A grande dificuldade do governo está nesse ponto, pois a maior parte das pessoas elegíveis para participar do programa, 44% de acordo com o ministro da Fazenda, Fernando Haddad, não sabe como entrar no portal ou sequer sabe da sua existência. “Acredito que será necessário uma reeducação ou até educação do cidadão de como acessar e se cadastrar no Gov.br para que esse cidadão possa atender os níveis de certificação para o Desenrola”, explica Holz.

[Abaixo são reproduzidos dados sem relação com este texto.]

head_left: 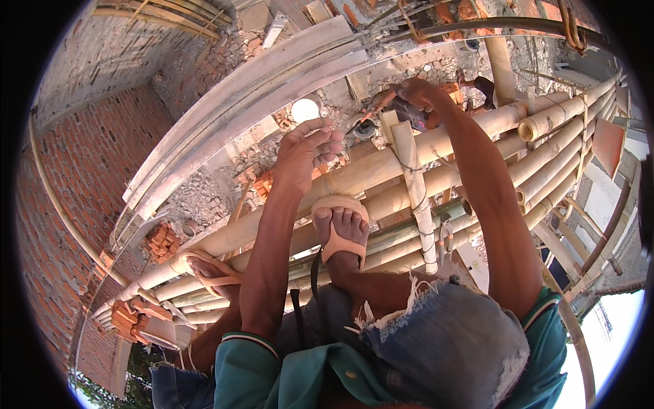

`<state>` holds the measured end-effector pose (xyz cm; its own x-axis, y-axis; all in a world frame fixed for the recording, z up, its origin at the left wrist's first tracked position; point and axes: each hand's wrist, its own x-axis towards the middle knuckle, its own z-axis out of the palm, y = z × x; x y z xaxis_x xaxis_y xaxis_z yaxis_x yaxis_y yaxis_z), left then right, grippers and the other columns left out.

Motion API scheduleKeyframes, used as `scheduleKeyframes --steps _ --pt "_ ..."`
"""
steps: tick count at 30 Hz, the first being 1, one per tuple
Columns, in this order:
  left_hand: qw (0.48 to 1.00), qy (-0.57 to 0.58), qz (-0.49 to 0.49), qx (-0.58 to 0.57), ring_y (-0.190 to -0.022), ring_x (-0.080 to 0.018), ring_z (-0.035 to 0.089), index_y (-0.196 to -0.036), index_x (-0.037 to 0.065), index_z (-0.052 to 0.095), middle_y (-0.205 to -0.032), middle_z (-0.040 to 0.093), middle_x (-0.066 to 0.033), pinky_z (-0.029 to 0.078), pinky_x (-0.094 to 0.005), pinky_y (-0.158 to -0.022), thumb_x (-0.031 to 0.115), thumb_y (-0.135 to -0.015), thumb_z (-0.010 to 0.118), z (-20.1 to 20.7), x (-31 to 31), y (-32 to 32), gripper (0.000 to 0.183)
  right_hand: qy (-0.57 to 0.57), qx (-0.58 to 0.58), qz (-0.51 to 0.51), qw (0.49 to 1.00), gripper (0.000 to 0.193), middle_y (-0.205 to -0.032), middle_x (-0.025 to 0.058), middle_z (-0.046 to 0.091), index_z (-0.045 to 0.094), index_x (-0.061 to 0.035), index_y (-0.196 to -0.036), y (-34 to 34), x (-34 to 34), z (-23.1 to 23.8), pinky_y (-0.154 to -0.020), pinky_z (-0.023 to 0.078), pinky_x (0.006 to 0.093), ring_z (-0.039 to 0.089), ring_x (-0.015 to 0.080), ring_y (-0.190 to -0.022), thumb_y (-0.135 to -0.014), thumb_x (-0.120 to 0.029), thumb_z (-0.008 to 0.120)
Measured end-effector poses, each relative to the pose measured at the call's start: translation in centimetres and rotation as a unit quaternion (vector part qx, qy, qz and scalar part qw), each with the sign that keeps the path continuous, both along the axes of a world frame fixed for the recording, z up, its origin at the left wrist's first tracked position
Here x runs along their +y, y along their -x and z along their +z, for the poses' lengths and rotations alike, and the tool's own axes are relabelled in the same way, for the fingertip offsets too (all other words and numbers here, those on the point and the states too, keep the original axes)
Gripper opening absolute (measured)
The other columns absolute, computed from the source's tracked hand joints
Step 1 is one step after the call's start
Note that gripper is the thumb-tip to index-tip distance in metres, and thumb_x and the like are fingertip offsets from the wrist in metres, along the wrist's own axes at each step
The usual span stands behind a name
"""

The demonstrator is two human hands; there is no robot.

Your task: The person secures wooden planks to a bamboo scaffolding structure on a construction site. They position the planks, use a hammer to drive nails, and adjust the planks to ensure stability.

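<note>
My left hand (310,148) is raised over the near bamboo pole (347,178), its fingers curled toward the thumb. Whatever they pinch, if anything, is too small to make out. Farther right, my right hand (417,94) is closed around the end of a slim orange-brown stick-like tool (373,109). This tool slants down to the left, toward my left hand, and its kind is unclear. Below my right hand, an upright bamboo post (415,191) is bound to the poles with dark ties. One sandalled foot (342,235) rests on the bamboo, the other sandalled foot (214,269) farther left.
Long pale boards (252,109) curve across beyond the poles. Rubble (197,198) and a white round container (305,110) lie below. Stacked bricks (162,242) stand at left beside a brick wall (88,177). A small metal tool (446,238) hangs by the post.
</note>
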<state>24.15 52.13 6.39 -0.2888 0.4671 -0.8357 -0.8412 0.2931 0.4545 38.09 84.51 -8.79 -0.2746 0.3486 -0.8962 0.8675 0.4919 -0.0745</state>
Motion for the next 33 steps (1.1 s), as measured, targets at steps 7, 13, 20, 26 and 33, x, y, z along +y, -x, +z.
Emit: scheduleKeyframes --steps 7,13,20,26,33 --pt "0.995 0.085 0.053 -0.027 -0.08 -0.0134 0.069 -0.114 0.002 0.067 -0.101 0.073 -0.0087 0.058 -0.0278 -0.072 0.016 -0.1 0.062 -3.2 -0.3 -0.4 0.021 0.176 0.17 0.21 0.947 0.04 -0.129 0.0148 0.068 0.075 -0.0117 -0.118 0.9 -3.5 -1.3 -0.097 0.052 0.0405 0.066 0.0295 -0.118 -0.081 0.001 0.071" --pt "0.939 0.207 -0.23 0.152 -0.074 -0.0237 0.067 -0.094 -0.003 0.07 -0.089 0.069 -0.0162 0.057 -0.0368 -0.071 0.016 -0.095 0.063 -12.5 -1.2 0.9 0.02 0.185 0.071 0.09 0.976 0.055 -0.137 0.0188 0.063 0.061 -0.0087 -0.138 4.2 -5.6 0.1 -0.109 0.046 0.0416 0.058 0.0338 -0.131 -0.085 -0.014 0.074" --pt "0.633 0.138 -0.595 0.476 -0.093 -0.044 0.07 -0.09 -0.008 0.069 -0.103 0.068 -0.0308 0.056 -0.0519 -0.082 0.021 -0.096 0.057 -23.1 -3.2 -0.6 0.032 0.188 0.056 0.088 0.977 0.058 -0.131 0.0205 0.063 0.059 0.0019 -0.134 5.0 -6.5 1.3 -0.101 0.048 0.0451 0.061 0.0293 -0.115 -0.097 -0.042 0.062" --pt "0.751 0.193 -0.519 0.36 -0.092 -0.0452 0.071 -0.102 -0.013 0.06 -0.101 0.067 -0.0326 0.057 -0.0529 -0.078 0.021 -0.096 0.057 -24.5 -5.1 -0.3 0.034 0.234 0.139 0.212 0.939 0.048 -0.094 0.0199 0.068 0.067 -0.0002 -0.11 3.0 -3.6 0.0 -0.08 0.051 0.0435 0.064 0.0302 -0.082 -0.102 -0.044 0.051" --pt "0.715 0.186 -0.549 0.39 -0.081 -0.04 0.075 -0.107 -0.003 0.053 -0.087 0.073 -0.0253 0.058 -0.0534 -0.07 0.014 -0.099 0.051 -12.9 -5.0 -0.2 0.02 0.013 0.21 0.115 0.971 0.043 -0.117 0.0281 0.067 0.065 -0.0036 -0.129 2.7 -2.8 10.7 -0.095 0.048 0.0475 0.064 0.044 -0.109 -0.105 -0.035 0.049"
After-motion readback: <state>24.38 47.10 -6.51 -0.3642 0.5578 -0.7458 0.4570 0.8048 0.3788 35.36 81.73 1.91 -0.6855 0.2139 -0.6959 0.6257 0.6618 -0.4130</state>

Além disso, é necessário, segundo especialistas, que o governo invista em educação financeira, inclusive nas escolas, para que as pessoas tenham uma melhor compreensão sobre como lidar com dinheiro e evitar o endividamento.

“A pauta do endividamento e da educação financeira nunca foi tão debatida no Brasil como agora”, comenta Patrícia Camilo, especialista em finanças da Serasa.

É importante destacar que o Desenrola Brasil não se trata de uma medida econômica profunda, mas sim de uma ajuda para as pessoas saírem das dívidas que as deixam com o nome sujo na Serasa.

O psicólogo Felipe Romão conseguiu negociar duas pendências e pretende não se atrapalhar mais para não voltar a ficar no vermelho. “O débito que tinha foi por conta de um imprevisto familiar e os juros se tornaram abusivos. Agora pretendo não fazer mais dívidas que me atrapalhem”, explica o psicólogo.

Apesar dos desafios, é inegável que o Desenrola Brasil tem o potencial de impulsionar a economia do País em curto prazo. Com milhões de brasileiros tendo a oportunidade de voltar a consumir, é possível vislumbrar um crescimento econômico expressivo. “Mas é preciso tomar cuidado com o voo de galinha, para que o endividamento não volte a subir”, alerta Ricardo Holz.